DATA LISTING ▸
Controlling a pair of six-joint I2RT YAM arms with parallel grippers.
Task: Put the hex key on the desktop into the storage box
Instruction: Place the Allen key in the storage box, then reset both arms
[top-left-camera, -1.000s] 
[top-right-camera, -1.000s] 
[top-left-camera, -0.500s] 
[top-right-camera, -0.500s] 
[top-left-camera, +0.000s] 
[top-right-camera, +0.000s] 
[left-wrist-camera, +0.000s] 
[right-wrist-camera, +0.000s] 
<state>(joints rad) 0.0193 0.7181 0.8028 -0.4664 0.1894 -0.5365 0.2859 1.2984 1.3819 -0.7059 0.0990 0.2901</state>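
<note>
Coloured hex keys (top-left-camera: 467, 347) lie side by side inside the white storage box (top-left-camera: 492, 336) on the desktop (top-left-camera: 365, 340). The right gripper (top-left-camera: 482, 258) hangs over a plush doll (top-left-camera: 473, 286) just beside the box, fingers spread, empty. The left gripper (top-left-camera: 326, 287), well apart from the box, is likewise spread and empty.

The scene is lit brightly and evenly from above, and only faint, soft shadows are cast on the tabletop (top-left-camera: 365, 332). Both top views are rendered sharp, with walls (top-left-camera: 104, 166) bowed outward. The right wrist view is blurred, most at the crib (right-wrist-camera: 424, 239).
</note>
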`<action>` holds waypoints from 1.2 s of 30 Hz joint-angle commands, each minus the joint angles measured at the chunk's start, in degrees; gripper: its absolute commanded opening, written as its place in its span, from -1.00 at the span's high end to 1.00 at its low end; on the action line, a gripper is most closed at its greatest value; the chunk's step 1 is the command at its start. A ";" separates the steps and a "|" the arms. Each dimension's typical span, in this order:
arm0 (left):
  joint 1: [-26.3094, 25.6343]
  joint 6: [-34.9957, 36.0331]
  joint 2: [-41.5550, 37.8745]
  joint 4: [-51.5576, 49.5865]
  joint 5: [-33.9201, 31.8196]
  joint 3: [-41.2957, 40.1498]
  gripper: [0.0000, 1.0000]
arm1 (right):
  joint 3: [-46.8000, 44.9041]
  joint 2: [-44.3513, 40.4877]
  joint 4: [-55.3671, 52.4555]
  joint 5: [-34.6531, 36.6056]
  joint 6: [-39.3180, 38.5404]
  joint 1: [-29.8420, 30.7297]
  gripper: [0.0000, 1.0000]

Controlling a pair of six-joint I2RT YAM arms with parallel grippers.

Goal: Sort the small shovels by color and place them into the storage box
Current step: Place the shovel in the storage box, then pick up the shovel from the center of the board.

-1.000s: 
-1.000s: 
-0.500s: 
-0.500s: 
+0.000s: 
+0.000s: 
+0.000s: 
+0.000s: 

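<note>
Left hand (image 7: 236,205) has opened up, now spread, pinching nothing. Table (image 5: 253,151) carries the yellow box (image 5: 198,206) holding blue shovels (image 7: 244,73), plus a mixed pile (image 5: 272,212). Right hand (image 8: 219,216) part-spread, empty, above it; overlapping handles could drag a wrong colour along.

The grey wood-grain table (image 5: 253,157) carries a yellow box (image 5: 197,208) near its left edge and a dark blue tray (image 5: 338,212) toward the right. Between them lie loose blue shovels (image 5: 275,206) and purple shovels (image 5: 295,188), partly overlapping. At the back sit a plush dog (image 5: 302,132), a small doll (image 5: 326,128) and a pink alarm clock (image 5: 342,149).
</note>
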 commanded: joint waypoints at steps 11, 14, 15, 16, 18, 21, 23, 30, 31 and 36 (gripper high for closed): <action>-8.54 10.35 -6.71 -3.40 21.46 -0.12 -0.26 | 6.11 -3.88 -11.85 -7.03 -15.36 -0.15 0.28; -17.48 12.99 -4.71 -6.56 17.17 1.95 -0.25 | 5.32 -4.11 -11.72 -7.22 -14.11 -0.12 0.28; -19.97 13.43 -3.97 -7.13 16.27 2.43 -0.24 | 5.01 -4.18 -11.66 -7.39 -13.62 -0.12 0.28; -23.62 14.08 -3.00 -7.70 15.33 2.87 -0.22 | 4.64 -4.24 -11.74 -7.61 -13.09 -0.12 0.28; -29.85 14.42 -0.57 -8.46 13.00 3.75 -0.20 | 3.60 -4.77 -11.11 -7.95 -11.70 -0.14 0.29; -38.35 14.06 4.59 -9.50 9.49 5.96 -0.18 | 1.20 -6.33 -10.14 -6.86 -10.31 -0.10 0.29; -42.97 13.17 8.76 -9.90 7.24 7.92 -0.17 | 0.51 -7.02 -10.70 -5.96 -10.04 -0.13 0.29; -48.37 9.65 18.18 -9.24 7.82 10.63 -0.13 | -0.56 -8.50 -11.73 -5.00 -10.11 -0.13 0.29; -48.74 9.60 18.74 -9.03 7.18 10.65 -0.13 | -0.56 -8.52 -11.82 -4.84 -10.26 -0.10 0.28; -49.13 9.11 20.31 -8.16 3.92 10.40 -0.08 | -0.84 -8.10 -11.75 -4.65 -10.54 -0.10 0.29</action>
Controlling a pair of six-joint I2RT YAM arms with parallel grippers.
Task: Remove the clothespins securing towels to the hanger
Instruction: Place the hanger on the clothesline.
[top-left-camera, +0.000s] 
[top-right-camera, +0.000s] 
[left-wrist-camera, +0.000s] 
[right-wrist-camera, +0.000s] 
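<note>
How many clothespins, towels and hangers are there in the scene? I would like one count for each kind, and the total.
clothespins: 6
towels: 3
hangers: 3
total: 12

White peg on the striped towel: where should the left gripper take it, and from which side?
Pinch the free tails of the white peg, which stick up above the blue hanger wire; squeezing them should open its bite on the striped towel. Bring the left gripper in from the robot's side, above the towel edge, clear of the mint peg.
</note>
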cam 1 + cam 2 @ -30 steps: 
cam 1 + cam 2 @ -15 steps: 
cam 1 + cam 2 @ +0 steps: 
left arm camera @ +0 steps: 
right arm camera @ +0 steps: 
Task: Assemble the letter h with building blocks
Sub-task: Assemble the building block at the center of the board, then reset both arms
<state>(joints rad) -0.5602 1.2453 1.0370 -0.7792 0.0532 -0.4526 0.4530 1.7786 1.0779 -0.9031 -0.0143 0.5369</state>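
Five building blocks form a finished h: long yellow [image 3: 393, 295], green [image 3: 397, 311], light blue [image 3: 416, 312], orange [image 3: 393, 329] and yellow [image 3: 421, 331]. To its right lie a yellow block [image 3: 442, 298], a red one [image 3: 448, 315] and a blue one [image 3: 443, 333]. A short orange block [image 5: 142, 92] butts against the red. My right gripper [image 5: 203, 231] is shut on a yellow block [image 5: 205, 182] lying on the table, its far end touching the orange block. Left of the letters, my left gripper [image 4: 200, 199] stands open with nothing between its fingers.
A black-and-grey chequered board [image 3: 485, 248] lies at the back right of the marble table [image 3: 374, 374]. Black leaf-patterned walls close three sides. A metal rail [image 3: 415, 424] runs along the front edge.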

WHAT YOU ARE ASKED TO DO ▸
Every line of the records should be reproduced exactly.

EXERCISE RESPONSE ▸
Controlling a pair of six-joint I2RT YAM arms with parallel grippers.
Task: Put the hex key on the desktop into the storage box
Instruction: Place the Allen key in the storage box, then reset both arms
[top-left-camera, -1.000s] 
[top-right-camera, -1.000s] 
[top-left-camera, -0.500s] 
[top-right-camera, -0.500s] 
[top-left-camera, +0.000s] 
[top-right-camera, +0.000s] 
[left-wrist-camera, +0.000s] 
[right-wrist-camera, +0.000s] 
<state>(joints rad) 0.0193 0.7181 0.8028 -0.4664 0.1894 -0.5365 0.2859 1.2984 1.3819 -0.7059 0.0990 0.2901</state>
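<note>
Coloured hex keys (top-left-camera: 467, 347) lie side by side inside the white storage box (top-left-camera: 492, 336) on the desktop (top-left-camera: 365, 340). The right gripper (top-left-camera: 482, 258) hangs over a plush doll (top-left-camera: 473, 286) just beside the box, fingers spread, empty. The left gripper (top-left-camera: 326, 287), well apart from the box, is likewise spread and empty.

The scene is lit brightly and evenly from above, and only faint, soft shadows are cast on the tabletop (top-left-camera: 365, 332). Both top views are rendered sharp, with walls (top-left-camera: 104, 166) bowed outward. The right wrist view is blurred, most at the crib (right-wrist-camera: 424, 239).
</note>
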`<action>` holds waypoints from 1.2 s of 30 Hz joint-angle commands, each minus the joint angles measured at the chunk's start, in degrees; gripper: its absolute commanded opening, written as its place in its span, from -1.00 at the span's high end to 1.00 at its low end; on the action line, a gripper is most closed at its greatest value; the chunk's step 1 is the command at its start. A ";" separates the steps and a "|" the arms. Each dimension's typical span, in this order:
arm0 (left):
  joint 1: [-26.3094, 25.6343]
  joint 6: [-34.9957, 36.0331]
  joint 2: [-41.5550, 37.8745]
  joint 4: [-51.5576, 49.5865]
  joint 5: [-33.9201, 31.8196]
  joint 3: [-41.2957, 40.1498]
  gripper: [0.0000, 1.0000]
arm1 (right):
  joint 3: [-46.8000, 44.9041]
  joint 2: [-44.3513, 40.4877]
  joint 4: [-55.3671, 52.4555]
  joint 5: [-34.6531, 36.6056]
  joint 6: [-39.3180, 38.5404]
  joint 1: [-29.8420, 30.7297]
  gripper: [0.0000, 1.0000]

Controlling a pair of six-joint I2RT YAM arms with parallel grippers.

Goal: Sort the small shovels by color and place them into the storage box
Current step: Place the shovel in the storage box, then pick up the shovel from the center of the board.

-1.000s: 
-1.000s: 
-0.500s: 
-0.500s: 
+0.000s: 
+0.000s: 
+0.000s: 
+0.000s: 

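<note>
Left hand (image 7: 236,205) has opened up, now spread, pinching nothing. Table (image 5: 253,151) carries the yellow box (image 5: 198,206) holding blue shovels (image 7: 244,73), plus a mixed pile (image 5: 272,212). Right hand (image 8: 219,216) part-spread, empty, above it; overlapping handles could drag a wrong colour along.

The grey wood-grain table (image 5: 253,157) carries a yellow box (image 5: 197,208) near its left edge and a dark blue tray (image 5: 338,212) toward the right. Between them lie loose blue shovels (image 5: 275,206) and purple shovels (image 5: 295,188), partly overlapping. At the back sit a plush dog (image 5: 302,132), a small doll (image 5: 326,128) and a pink alarm clock (image 5: 342,149).
</note>
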 commanded: joint waypoints at steps 11, 14, 15, 16, 18, 21, 23, 30, 31 and 36 (gripper high for closed): <action>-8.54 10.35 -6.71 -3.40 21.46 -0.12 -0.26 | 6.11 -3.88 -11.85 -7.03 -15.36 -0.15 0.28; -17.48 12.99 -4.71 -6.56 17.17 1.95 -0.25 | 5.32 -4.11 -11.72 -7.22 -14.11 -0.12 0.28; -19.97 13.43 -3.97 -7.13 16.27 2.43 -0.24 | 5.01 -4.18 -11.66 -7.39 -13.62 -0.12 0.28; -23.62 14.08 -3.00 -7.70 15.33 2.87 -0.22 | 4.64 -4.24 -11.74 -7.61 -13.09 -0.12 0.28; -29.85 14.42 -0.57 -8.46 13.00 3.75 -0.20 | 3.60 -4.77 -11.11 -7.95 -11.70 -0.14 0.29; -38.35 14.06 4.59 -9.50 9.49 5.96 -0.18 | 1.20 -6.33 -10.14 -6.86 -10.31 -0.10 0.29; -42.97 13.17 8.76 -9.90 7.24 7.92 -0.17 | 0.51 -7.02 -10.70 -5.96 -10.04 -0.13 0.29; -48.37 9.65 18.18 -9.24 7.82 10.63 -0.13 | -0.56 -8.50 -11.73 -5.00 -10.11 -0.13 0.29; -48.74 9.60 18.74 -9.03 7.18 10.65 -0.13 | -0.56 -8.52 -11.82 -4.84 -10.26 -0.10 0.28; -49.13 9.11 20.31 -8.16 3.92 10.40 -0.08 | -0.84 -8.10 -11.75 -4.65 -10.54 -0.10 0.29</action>
Controlling a pair of six-joint I2RT YAM arms with parallel grippers.
Task: Remove the clothespins securing towels to the hanger
Instruction: Place the hanger on the clothesline.
[top-left-camera, +0.000s] 
[top-right-camera, +0.000s] 
[left-wrist-camera, +0.000s] 
[right-wrist-camera, +0.000s] 
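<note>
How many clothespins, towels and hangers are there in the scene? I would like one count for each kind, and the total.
clothespins: 6
towels: 3
hangers: 3
total: 12

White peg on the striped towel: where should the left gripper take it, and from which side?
Pinch the free tails of the white peg, which stick up above the blue hanger wire; squeezing them should open its bite on the striped towel. Bring the left gripper in from the robot's side, above the towel edge, clear of the mint peg.
</note>
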cam 1 + cam 2 @ -30 steps: 
cam 1 + cam 2 @ -15 steps: 
cam 1 + cam 2 @ +0 steps: 
left arm camera @ +0 steps: 
right arm camera @ +0 steps: 
Task: Assemble the letter h with building blocks
Sub-task: Assemble the building block at the center of the board, then reset both arms
<state>(joints rad) -0.5602 1.2453 1.0370 -0.7792 0.0532 -0.4526 0.4530 1.7786 1.0779 -0.9031 -0.0143 0.5369</state>
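Five building blocks form a finished h: long yellow [image 3: 393, 295], green [image 3: 397, 311], light blue [image 3: 416, 312], orange [image 3: 393, 329] and yellow [image 3: 421, 331]. To its right lie a yellow block [image 3: 442, 298], a red one [image 3: 448, 315] and a blue one [image 3: 443, 333]. A short orange block [image 5: 142, 92] butts against the red. My right gripper [image 5: 203, 231] is shut on a yellow block [image 5: 205, 182] lying on the table, its far end touching the orange block. Left of the letters, my left gripper [image 4: 200, 199] stands open with nothing between its fingers.
A black-and-grey chequered board [image 3: 485, 248] lies at the back right of the marble table [image 3: 374, 374]. Black leaf-patterned walls close three sides. A metal rail [image 3: 415, 424] runs along the front edge.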

No more output will be given.